> _What you should do_:
Repeat exactly, please, the opening lines of the data below, through and including the line where "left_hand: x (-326" sits.
= Beginning of Section =
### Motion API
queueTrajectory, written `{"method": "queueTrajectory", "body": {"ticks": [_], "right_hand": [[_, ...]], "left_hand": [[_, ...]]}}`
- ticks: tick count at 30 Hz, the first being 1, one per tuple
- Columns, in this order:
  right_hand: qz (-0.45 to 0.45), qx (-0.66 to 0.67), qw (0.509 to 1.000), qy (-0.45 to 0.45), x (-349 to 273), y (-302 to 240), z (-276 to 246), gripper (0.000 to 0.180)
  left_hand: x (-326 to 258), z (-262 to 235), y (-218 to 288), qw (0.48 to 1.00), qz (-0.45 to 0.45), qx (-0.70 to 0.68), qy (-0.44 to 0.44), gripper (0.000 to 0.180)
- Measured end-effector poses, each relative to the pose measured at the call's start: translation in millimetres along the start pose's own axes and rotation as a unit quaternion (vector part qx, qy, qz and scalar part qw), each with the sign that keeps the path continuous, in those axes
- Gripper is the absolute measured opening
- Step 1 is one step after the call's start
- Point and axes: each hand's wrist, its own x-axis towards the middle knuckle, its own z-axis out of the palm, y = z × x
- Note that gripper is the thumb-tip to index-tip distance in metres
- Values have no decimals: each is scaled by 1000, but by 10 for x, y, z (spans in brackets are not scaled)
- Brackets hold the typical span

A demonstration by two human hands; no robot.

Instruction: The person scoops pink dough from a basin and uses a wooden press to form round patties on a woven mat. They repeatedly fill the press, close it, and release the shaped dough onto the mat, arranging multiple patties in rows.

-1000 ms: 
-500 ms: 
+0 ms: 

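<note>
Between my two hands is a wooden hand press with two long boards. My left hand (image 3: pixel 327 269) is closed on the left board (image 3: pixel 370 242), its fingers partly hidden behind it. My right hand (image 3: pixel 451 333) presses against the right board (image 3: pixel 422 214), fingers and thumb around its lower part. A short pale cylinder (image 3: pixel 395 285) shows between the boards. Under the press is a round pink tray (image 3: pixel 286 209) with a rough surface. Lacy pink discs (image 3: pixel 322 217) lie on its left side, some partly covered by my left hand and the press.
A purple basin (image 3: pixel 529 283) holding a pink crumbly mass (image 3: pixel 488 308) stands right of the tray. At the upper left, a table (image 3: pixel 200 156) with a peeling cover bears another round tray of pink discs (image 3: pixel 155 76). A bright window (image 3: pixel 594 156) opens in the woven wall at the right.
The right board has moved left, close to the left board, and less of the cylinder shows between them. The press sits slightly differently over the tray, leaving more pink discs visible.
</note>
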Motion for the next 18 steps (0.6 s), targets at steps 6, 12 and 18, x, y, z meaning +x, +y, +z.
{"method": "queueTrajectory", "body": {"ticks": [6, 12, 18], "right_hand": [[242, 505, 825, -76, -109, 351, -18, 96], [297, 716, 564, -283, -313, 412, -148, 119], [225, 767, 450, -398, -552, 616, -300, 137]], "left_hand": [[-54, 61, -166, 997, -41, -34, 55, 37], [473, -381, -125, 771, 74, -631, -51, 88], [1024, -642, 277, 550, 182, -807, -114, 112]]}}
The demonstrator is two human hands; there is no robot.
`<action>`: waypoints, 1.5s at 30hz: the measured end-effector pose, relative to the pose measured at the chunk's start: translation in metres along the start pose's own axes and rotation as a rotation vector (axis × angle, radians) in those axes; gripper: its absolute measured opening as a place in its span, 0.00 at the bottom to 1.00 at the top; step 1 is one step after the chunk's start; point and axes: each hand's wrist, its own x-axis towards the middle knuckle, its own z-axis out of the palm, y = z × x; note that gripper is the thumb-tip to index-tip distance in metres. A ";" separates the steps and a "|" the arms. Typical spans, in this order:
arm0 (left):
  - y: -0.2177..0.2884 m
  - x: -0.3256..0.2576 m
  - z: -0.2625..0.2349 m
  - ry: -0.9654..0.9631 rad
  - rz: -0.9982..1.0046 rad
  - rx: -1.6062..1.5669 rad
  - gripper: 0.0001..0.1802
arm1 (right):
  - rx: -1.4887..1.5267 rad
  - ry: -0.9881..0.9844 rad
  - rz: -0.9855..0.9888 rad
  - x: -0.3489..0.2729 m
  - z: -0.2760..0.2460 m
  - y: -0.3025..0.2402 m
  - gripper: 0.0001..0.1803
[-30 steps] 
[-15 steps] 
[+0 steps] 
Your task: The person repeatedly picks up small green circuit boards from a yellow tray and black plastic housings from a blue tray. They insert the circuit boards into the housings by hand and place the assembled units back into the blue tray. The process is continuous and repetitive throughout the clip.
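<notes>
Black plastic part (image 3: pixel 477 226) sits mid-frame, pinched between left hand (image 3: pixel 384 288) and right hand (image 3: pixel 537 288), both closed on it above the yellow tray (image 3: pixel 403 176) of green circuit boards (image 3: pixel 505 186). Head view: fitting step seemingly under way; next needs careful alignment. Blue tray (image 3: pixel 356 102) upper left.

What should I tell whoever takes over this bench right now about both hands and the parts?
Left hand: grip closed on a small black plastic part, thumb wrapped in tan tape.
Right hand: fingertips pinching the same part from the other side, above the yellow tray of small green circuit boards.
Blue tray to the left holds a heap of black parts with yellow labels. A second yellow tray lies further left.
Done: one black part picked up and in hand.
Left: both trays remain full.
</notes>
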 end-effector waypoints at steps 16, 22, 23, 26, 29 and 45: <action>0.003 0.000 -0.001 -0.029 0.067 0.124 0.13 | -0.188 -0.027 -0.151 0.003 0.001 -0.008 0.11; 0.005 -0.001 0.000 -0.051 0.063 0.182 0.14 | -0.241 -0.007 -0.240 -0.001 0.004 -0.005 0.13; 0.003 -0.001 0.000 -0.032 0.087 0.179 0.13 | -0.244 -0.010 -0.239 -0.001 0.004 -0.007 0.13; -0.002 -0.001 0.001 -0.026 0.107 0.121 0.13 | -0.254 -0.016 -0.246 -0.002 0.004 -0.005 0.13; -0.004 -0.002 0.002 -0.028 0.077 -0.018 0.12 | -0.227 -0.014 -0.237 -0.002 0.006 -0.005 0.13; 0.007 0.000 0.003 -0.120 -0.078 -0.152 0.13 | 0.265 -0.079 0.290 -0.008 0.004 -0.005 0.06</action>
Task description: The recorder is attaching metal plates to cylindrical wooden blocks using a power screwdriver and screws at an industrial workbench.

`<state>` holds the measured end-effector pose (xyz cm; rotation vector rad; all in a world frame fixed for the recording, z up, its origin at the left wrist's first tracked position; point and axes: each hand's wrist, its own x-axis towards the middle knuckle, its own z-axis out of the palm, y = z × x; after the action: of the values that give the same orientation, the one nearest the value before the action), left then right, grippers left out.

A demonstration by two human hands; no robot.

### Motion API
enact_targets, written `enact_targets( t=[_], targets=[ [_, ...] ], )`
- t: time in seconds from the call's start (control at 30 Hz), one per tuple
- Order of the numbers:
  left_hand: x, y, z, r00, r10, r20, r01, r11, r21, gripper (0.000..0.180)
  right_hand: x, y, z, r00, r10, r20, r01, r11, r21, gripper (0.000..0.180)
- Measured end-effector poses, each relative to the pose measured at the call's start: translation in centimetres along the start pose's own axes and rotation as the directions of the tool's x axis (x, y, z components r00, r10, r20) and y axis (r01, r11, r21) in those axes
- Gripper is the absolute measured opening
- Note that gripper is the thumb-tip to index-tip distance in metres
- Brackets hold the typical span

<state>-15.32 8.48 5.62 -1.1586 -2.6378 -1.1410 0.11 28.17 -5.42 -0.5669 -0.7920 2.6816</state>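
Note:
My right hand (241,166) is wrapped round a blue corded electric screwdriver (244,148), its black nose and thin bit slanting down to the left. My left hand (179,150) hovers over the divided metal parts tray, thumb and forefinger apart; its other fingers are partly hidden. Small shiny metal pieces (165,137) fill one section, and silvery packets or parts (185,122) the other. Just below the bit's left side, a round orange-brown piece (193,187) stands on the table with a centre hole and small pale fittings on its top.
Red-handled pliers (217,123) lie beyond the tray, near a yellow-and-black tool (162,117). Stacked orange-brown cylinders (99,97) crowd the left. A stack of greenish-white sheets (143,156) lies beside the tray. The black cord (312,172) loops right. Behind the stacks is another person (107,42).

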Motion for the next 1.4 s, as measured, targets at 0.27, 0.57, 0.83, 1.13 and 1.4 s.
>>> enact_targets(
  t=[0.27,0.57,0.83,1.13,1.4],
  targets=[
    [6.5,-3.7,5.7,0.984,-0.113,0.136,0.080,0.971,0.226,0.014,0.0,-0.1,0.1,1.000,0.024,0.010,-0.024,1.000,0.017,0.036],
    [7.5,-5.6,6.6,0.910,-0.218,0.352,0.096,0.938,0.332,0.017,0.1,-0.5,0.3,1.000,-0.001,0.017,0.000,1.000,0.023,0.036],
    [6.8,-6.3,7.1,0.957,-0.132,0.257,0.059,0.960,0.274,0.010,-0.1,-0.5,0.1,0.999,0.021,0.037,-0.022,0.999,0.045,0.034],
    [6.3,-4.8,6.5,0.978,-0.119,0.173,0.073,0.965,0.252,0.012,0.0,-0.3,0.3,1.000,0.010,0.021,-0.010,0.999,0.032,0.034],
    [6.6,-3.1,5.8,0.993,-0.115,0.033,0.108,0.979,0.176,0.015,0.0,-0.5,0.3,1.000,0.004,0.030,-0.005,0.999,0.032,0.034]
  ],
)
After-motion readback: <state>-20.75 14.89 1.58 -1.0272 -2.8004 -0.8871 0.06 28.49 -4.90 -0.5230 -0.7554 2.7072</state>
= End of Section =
> _Result of this exercise_:
### Motion API
queueTrajectory, written `{"method": "queueTrajectory", "body": {"ticks": [_], "right_hand": [[_, ...]], "left_hand": [[_, ...]]}}`
- ticks: tick count at 30 Hz, the first being 1, one per tuple
- Columns, in this order:
  right_hand: qz (-0.45 to 0.45), qx (-0.66 to 0.67), qw (0.509 to 1.000), qy (-0.45 to 0.45), x (-349 to 273), y (-302 to 240), z (-276 to 246), gripper (0.000 to 0.180)
  left_hand: x (-326 to 258), z (-262 to 235), y (-218 to 288), qw (0.48 to 1.00), qz (-0.45 to 0.45), qx (-0.70 to 0.68), qy (-0.44 to 0.44), gripper (0.000 to 0.180)

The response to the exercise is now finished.